If the views we have advanced are correct, and for their truth we appeal to all who have resided on the soil, and mingled in the scenes of western life, then it seems to follow with the certainty of a corollary in mathematics, that it is an indispensable part of the means for evangelizing the West, that facilities should be furnished for educating thoroughly upon the ground, the teachers and ministers by whose agency the work is to be accomplished.

Local circumstances and relations work out singular transformations of character, and with singular rapidity. Had the pilgrims and their descendants continued to dwell in the crowded cities and narrow homes of the father land, who needs the spirit of inspiration to teach him what would have been their dissimilarity to the present population of New England?

The causes that combine to produce change of taste, character and habits, in our western population, are far more numerous than any that existed in the early settlement of New England. Among these, the intermingling, in the population, of people of every conceivable taste and habit, is far from being the least. The results indicate a more rapid change than most persons would anticipate. The sturdy old Puritan character does not indeed rapidly pass away. The influence of education, and early moral culture remains, and furnishes a field where the " good seed" may be sown with hope. But the free air they breathe, far away from the restraints of religious teaching and well organized society, modifies essentially their temper and habits. It frequently occurs that those, who in the land of their birth were in the lowest conditions of society, suddenly find themselves standing at its head. This growth, though

not always in accordance with the ordinary laws of progress, or a proper regard to due proportions, is yet absolute as well as relative.

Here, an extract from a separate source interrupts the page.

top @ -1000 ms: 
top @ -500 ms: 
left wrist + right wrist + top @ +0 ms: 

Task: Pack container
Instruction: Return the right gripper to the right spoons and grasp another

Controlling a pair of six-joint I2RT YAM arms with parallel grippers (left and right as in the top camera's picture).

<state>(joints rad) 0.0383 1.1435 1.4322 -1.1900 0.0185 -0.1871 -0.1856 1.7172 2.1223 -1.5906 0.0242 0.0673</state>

Men who in the circles where they had their origin, would have ever stood back, relying upon others' opinions, are not unfrequently, in a new settlement, thrown upon their own resources, and compelled to think and act; and hence, by the same law of necessity, they are forced to read, observe, and resort to all available sources for informa tion. Hence it is that the West abounds with what are sometimes called self-made men-men who have fitted themselves for the emergencies into which they are thrown.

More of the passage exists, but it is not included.